Ronald Reagan, whose fans credit him with having disarmed the "Evil Empire," sent Marines into Lebanon, and brought them home again after 241 soldiers were killed in a suicide attack. Otherwise, Reagan only captured tiny Grenada in the name of liberty. Bill Clinton recalled US troops from Somalia after images of a dead US soldier's body being dragged through the streets of Mogadishu were broadcast on television. He chose not to intervene in the Tutsi genocide in Rwanda. And, like the Europeans, he spent years watching the wars of succession in Yugoslavia until he ordered the bombing of the troops of then Serbian dictator Slobodan Milosevic.
Even George W. Bush, who, at least during his first term, was convinced that the United States had to defend freedom and democracy, with military force if necessary, did so under the delusion that major successes were possible with a relatively small commitment of troops and equipment. But he was mistaken. Annual costs of between $100 billion and close to $200 billion for the Iraq and Afghanistan wars were a key determining factor in the US's current financial plight.
Obama can be credited with having finally admitted that his country's options in foreign policy are not unlimited. "We can no longer afford troop-heavy interventions, unless our national survival is at stake," he said. But in the toxically divided United States, his detractors interpreted this realization to mean that the commander-in-chief was personally preaching that the country should abandon its leadership role.
Economic Crisis Forces Foreign Policy Rethink
But it was the economic crisis and the crisis within the political system that forced the president to rethink his options in foreign policy. And it would be an illusion to believe that the outward expression of political strength has nothing to do with the economic, domestic state of a country. But it is precisely this adjustment to reality that raises the anger of those who have always seen America as the country that could tell everyone else what to do.

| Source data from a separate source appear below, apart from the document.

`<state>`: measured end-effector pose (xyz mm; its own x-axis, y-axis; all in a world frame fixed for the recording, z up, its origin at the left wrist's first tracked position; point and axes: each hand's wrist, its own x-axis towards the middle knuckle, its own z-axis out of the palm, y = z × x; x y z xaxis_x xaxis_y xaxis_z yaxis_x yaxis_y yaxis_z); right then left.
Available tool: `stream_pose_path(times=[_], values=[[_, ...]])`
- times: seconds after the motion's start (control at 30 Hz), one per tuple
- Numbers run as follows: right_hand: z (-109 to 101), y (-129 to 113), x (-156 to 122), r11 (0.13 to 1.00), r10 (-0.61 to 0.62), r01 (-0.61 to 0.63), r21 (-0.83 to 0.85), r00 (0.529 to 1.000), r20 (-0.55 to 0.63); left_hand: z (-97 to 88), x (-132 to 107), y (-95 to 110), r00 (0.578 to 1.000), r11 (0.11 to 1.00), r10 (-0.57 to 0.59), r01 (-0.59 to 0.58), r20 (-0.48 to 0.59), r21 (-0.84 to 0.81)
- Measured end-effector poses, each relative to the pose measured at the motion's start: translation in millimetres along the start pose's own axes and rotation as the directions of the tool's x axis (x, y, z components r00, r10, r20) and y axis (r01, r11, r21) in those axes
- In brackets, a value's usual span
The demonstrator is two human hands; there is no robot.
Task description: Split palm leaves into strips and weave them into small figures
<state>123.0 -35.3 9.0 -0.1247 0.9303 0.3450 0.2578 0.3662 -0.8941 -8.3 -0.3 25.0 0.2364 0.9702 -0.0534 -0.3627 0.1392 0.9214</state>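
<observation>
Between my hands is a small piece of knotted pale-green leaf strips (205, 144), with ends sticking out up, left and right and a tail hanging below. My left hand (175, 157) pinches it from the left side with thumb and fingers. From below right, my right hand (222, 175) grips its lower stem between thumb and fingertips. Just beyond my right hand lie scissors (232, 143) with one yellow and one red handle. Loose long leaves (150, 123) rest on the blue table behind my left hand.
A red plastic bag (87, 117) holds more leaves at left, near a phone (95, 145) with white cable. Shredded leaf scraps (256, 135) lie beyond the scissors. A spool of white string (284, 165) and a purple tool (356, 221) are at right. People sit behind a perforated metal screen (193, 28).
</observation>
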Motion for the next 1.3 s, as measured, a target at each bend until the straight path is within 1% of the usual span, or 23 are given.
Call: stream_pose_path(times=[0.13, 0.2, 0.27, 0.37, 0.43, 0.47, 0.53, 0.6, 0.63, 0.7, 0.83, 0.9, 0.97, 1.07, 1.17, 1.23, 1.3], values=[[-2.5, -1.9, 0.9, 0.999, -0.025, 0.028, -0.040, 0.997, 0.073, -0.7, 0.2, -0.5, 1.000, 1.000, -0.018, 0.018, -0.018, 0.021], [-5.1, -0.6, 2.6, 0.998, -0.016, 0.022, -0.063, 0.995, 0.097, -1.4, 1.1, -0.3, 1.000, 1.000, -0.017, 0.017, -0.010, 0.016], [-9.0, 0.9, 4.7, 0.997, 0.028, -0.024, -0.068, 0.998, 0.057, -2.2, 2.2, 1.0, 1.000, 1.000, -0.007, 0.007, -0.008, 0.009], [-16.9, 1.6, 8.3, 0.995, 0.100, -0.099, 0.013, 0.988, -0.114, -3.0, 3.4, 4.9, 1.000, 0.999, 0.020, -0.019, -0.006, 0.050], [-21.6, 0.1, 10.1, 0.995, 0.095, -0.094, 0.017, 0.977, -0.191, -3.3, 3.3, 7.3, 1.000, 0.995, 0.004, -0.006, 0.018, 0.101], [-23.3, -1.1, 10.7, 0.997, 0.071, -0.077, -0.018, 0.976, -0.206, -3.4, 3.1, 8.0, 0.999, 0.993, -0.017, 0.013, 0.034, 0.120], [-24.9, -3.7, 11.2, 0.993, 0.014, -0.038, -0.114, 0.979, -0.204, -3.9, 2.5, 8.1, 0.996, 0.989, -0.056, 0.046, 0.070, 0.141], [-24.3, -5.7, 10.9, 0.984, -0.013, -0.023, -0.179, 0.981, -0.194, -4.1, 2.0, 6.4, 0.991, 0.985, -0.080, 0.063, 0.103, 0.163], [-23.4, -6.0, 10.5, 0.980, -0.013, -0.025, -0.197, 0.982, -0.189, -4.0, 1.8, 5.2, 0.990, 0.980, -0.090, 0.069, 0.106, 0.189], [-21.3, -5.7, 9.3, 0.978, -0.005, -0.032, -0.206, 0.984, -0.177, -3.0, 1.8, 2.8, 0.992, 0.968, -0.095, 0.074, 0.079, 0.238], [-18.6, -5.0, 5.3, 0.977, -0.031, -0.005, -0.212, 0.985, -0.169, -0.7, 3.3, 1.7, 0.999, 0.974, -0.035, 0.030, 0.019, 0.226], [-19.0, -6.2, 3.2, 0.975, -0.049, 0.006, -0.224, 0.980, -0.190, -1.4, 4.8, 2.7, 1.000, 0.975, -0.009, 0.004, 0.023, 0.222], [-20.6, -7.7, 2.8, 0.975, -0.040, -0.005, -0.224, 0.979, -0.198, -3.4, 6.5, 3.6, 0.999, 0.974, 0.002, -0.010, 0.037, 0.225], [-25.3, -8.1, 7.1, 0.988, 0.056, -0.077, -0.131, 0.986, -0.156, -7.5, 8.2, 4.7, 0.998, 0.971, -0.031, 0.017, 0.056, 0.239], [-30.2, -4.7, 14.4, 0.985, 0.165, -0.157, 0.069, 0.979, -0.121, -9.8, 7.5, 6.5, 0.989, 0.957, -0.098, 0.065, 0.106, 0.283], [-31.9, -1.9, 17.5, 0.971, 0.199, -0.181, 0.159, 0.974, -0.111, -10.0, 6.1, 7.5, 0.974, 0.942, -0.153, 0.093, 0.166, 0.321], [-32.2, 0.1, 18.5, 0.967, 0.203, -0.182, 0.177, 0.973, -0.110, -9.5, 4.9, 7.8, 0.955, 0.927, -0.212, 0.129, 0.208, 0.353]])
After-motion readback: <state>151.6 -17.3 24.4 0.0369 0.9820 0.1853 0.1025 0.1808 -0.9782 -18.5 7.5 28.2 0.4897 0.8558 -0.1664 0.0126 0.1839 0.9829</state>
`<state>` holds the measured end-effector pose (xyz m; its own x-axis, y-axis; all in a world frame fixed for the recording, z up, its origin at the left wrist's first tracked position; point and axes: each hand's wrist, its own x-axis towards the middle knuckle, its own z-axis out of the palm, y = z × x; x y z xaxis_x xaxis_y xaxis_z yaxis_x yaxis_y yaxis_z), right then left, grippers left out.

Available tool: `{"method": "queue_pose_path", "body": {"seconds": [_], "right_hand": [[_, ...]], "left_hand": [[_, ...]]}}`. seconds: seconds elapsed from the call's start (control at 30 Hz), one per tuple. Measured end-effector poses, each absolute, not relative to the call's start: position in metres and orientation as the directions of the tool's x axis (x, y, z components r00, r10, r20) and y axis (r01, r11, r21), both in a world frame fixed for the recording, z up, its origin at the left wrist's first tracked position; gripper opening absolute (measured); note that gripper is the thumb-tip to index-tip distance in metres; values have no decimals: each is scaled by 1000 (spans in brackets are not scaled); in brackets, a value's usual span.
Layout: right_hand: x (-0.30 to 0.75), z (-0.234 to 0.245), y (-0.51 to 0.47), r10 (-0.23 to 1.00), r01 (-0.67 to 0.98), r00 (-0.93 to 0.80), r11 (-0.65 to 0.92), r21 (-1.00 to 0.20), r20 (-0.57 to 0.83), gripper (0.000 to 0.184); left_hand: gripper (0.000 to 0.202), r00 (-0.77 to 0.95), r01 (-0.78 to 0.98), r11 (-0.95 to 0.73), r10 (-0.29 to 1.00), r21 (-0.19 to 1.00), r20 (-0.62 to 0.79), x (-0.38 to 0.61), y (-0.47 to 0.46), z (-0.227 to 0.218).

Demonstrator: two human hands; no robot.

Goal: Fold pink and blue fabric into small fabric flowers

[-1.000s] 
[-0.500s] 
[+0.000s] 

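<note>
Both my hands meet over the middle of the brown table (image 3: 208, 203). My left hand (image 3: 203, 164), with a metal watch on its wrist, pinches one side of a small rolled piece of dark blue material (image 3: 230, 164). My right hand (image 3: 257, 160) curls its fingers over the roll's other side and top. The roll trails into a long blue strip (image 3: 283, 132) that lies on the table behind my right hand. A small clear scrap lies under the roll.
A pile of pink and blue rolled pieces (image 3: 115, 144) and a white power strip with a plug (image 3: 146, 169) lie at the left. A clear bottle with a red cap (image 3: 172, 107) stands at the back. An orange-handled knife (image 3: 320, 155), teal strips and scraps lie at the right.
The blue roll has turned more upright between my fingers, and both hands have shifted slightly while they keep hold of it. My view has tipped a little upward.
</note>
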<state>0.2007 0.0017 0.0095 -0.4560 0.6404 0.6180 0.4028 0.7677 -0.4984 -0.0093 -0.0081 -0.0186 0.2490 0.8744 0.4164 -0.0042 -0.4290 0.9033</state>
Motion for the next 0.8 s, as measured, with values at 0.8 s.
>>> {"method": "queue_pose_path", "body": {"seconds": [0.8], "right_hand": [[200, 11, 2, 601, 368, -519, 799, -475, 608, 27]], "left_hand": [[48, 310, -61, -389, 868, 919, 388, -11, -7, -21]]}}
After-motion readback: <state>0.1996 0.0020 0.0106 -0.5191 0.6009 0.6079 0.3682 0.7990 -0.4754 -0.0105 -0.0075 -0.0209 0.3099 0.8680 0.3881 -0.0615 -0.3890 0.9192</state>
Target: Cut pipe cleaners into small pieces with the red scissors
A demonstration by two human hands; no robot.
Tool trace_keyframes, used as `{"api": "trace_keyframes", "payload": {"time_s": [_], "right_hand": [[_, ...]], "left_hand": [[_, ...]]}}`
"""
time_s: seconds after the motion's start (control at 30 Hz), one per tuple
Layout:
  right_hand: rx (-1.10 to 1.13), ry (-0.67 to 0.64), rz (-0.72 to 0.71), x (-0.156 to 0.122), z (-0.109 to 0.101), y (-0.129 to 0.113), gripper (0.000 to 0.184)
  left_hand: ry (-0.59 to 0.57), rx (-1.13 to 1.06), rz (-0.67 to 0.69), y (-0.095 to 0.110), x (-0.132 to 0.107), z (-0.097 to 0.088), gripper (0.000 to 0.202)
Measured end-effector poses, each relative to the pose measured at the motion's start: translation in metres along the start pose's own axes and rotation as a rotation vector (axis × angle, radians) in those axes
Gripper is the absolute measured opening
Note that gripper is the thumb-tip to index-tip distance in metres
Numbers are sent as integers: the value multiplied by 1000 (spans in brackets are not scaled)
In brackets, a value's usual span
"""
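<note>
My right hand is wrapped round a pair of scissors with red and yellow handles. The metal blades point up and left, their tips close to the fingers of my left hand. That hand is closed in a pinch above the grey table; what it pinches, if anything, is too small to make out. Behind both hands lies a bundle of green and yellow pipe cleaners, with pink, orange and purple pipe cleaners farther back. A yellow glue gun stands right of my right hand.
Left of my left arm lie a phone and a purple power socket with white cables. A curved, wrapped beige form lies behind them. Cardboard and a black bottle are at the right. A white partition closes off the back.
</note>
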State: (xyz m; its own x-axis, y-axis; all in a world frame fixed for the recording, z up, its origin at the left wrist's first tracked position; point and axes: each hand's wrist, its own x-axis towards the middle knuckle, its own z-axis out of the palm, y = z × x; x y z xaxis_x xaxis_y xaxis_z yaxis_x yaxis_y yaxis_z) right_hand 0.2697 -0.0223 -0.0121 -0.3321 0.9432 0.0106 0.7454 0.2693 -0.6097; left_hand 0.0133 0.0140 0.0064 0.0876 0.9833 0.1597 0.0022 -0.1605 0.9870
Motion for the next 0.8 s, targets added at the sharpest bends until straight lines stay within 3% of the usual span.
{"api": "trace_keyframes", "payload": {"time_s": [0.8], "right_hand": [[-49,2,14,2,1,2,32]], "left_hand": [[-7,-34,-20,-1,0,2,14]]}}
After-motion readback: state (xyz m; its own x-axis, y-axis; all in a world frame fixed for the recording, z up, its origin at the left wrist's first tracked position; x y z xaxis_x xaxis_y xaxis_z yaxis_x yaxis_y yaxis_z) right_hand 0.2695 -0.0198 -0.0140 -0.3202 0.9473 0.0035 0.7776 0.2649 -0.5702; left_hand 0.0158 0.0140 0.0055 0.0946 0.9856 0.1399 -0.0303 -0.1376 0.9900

In fact, the more palpable and undeniable the country's economic and political weakening, the louder the nationalist bluster coming from Tea Party leaders becomes. And even as it indiscriminately demands cost cuts, especially in social and educational budgets, the Republican Party, the Grand Old Party, wants to make an exception for the defense budget. In fact, if the Republicans had their way, the defense budget would grow to historically high levels.
The Republicans paint their agenda as a commitment to a "strong America," while portraying the Democrats and, most of all, Obama, as cowards. That's why, during the campaign, there were billboards along America's highways that showed Obama bowing subserviently to oil sheikhs. And that's why the Republicans have outrageously characterized Obama's trips to the Arab world and his major speech in Cairo, offering reconciliation to the Muslims, as an "apology tour."
But foreign policy rarely decides elections in the United States. The legendary words "It's the economy, stupid" were coined by an advisor to Clinton during his successful 1992 presidential campaign. But the economy and foreign policy have never been as closely connected as they are in today's world, in which the United States faces serious competition for economic dominance. When there is talk of the Chinese challenge in the State of Ohio, whose 18 electoral votes could be critical in determining who wins the election, it relates directly to local jobs in the domestic automobile industry, so that no candidate can afford not to have an opinion on Washington's China policy.